LA LIBERTAD

 La libertad entendida como  la facultad de obrar según su voluntad, respetando la ley y el derecho ajeno, es la principal exigencia de la derecha y lo que más la diferencia de la izquierda. Es consustancial con la naturaleza humana, a diferencia de la igualdad  que nos ha sido negada  por la divinidad  y cada uno de nosotros es radicalmente diferente a  los demás.

La libertad obviamente ha de ser individual. No existen las “libertades colectivas” ni las “libertades de los pueblos”, que solo sirven para encubrir procesos nacionalistas y totalitarios.

La izquierda también habla de libertad, pero para ella es la ausencia de dominación o explotación del hombre por el hombre, aunque en el fondo piense como Lenin.

En 1920 y como miembro de la Comisión Ejecutiva del POSE, Fernando de los Ríos viajó a la URSS a estudiar la posibilidad de su partido de afiliarse a la Internacional Comunista. Allí se vio con Lenin. Preguntado por el socialista español sobre cuando traería el régimen bolchevique la libertad para los ciudadanos, el dictador soviético le contestó al más puro estilo gallego, es decir, con otra pregunta “libertad, ¿para que´? “

La libertad está íntimamente relacionada con la propiedad: la propiedad del cuerpo de uno, del trabajo de uno, del salario de uno. La propiedad es sagrada y esa posibilidad de usar tu propiedad, que eres tu mismo, no te la quita ni dios

Esta es la gran diferencia entre  liberalismo y  comunismo. La libertad  y la propiedad han sido  el motor de  la historia del hombre, pero los regímenes  que se califican así mismos de izquierda han tendido a construir estados totalitarios o al menos autoritarios, olvidando la posibilidad de ser libres y han sido apoyados por los que tienen miedo a la libertad.

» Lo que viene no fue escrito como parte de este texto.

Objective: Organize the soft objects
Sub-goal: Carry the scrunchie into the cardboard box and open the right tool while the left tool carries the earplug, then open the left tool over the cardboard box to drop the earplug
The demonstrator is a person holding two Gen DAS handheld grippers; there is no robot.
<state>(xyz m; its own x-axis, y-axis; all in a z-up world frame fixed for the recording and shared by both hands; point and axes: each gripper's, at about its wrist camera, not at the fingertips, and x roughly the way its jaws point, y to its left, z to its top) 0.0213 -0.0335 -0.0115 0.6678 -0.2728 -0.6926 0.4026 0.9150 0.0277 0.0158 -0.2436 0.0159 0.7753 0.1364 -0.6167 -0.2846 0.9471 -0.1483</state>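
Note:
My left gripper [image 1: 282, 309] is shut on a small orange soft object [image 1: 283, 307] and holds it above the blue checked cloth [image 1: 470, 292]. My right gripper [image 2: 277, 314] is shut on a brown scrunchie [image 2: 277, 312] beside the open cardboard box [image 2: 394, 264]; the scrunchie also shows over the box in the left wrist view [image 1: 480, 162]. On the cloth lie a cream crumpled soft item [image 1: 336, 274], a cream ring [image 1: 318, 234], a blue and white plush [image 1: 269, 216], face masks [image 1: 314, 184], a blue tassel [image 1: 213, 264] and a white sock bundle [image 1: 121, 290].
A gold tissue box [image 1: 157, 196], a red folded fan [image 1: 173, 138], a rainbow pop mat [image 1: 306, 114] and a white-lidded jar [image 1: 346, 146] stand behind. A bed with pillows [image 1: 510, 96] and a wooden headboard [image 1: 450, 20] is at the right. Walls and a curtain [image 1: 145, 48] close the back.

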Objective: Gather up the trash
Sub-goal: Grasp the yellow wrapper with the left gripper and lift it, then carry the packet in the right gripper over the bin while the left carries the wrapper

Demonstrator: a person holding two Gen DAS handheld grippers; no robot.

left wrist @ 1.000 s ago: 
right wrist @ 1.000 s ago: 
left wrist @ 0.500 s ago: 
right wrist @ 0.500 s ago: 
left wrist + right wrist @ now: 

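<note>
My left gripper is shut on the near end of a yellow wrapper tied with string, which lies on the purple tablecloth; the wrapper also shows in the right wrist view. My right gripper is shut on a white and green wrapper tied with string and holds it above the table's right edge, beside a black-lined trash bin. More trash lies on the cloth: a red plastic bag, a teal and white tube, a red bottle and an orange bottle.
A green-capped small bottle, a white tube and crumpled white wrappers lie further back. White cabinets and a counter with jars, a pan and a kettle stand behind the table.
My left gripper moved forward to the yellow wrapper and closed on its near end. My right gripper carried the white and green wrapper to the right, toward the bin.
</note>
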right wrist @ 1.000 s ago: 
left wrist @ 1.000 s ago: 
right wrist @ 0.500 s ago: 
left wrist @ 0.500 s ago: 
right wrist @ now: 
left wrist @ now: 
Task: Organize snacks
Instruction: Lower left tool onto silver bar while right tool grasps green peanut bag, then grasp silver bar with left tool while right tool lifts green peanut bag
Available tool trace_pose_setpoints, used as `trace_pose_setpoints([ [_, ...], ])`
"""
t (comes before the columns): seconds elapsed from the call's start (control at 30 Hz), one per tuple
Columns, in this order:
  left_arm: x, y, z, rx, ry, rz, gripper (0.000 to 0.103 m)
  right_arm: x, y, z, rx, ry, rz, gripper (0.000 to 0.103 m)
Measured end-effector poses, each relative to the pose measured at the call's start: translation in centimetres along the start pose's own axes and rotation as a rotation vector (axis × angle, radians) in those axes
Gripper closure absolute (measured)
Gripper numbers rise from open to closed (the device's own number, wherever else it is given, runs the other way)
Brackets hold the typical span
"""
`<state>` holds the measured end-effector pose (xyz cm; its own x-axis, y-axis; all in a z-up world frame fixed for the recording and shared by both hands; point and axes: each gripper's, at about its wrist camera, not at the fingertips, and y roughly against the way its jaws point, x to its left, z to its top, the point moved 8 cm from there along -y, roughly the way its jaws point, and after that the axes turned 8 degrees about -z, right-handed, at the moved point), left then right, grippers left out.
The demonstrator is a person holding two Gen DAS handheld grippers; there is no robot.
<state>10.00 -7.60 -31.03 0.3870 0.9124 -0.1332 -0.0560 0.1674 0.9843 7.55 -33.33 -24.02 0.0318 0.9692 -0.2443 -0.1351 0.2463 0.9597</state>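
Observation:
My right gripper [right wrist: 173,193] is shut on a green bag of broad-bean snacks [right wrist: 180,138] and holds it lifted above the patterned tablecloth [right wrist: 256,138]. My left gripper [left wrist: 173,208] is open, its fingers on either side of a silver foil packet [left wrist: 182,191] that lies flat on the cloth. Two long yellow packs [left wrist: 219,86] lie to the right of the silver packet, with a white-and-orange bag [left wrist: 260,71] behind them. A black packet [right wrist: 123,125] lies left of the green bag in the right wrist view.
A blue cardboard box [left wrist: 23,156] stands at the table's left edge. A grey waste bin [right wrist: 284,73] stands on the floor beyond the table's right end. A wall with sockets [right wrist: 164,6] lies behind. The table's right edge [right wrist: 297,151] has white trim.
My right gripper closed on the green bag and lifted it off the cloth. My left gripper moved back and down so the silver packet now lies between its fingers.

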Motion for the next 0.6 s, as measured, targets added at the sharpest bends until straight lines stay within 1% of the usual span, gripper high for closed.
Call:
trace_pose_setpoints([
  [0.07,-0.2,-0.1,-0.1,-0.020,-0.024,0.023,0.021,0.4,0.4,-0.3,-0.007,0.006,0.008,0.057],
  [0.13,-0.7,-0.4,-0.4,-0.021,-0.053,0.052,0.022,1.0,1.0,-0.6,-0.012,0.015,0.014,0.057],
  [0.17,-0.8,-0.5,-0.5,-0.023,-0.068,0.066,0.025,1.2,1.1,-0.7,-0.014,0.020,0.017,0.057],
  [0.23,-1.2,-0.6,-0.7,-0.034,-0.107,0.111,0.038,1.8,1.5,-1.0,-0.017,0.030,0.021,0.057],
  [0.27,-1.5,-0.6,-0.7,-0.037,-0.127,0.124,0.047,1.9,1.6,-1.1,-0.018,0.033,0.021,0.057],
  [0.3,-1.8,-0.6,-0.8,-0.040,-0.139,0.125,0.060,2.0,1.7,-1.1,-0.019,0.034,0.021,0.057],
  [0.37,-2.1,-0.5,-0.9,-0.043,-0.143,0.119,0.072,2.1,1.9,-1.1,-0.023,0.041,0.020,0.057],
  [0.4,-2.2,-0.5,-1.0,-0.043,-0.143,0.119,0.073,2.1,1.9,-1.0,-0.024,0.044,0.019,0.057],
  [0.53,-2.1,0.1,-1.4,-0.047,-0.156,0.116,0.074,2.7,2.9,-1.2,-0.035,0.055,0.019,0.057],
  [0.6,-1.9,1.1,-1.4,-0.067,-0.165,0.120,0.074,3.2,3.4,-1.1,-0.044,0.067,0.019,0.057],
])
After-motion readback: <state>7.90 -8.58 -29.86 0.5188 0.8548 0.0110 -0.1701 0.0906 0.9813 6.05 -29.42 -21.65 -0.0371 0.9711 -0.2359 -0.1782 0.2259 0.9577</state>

 Milton  Friedman  dijo que es miedo  se debe a la ancestral idea de que los seres humanos somos fundamentalmente malvados y piensan  que nuestra libertad debe ser recortada por el poder. Por ello,  los intervencionistas  pasan por buenos  porque se ocupan “de las necesidades de la gente”.

 Creen en un orden impuesto, en el poder disciplinario del Estado, en la necesidad de que algún iluminado lo organice todo desde el gobierno e  imponga reglas rígidas que eviten el desmadre y el caos.

De las grandes religiones monoteístas, solo la  Iglesia Católica ha admitido siempre el libre albedrío, que es como se  llamaba durante la Edad Media a la posibilidad de elegir entre el bien y el mal. Los musulmanes hablan de “fatalismo” que consiste en creer  que el destino está  determinado y  nada puede hacerse para evitarlo. Y los protestantes,  creen en la doctrina  de la predestinación.